## Source material
· · · · ·
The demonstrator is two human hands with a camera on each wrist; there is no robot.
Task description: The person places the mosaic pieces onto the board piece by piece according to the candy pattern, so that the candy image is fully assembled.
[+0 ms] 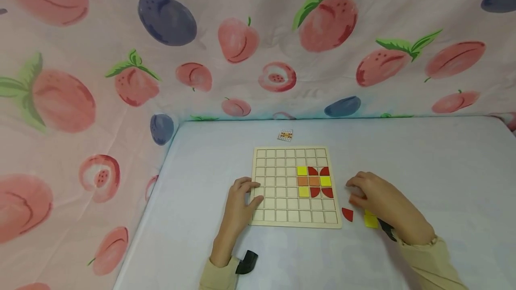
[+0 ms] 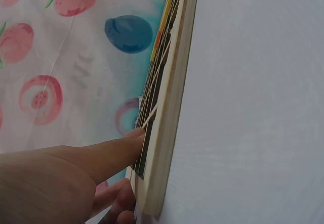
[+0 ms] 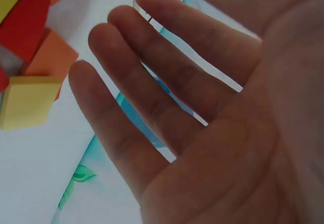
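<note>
A pale wooden grid board [image 1: 276, 211] lies on the table. Red quarter-round pieces [image 1: 313, 192], orange squares [image 1: 303, 181] and yellow squares [image 1: 325, 181] fill a block of cells toward its right side. My left hand [image 1: 239, 202] rests at the board's left edge; in the left wrist view its thumb [image 2: 119, 150] touches the top face. To the right of the board is my right hand [image 1: 376, 198], low over loose pieces. The right wrist view shows its fingers [image 3: 152, 97] nearly straight and spread, near a yellow piece [image 3: 30, 102] and an orange piece [image 3: 53, 57].
A small card with a grid pattern [image 1: 285, 135] lies behind the board. One loose red quarter-round piece [image 1: 348, 214] sits by the board's lower right corner, with yellow pieces [image 1: 371, 221] beside it. Fruit-print cloth [image 1: 242, 84] hangs behind the white table [image 1: 181, 169].
</note>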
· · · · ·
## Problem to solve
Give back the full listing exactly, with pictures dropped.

## Output for this task
The demonstrator is two human hands with a camera on each wrist; there is no robot.
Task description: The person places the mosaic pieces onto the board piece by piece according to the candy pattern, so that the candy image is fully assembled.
[+0 ms] 
[+0 ms] 
[+0 ms] 
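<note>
A pale wooden grid board [image 1: 276, 211] lies on the table. Red quarter-round pieces [image 1: 313, 192], orange squares [image 1: 303, 181] and yellow squares [image 1: 325, 181] fill a block of cells toward its right side. My left hand [image 1: 239, 202] rests at the board's left edge; in the left wrist view its thumb [image 2: 119, 150] touches the top face. To the right of the board is my right hand [image 1: 376, 198], low over loose pieces. The right wrist view shows its fingers [image 3: 152, 97] nearly straight and spread, near a yellow piece [image 3: 30, 102] and an orange piece [image 3: 53, 57].
A small card with a grid pattern [image 1: 285, 135] lies behind the board. One loose red quarter-round piece [image 1: 348, 214] sits by the board's lower right corner, with yellow pieces [image 1: 371, 221] beside it. Fruit-print cloth [image 1: 242, 84] hangs behind the white table [image 1: 181, 169].
</note>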

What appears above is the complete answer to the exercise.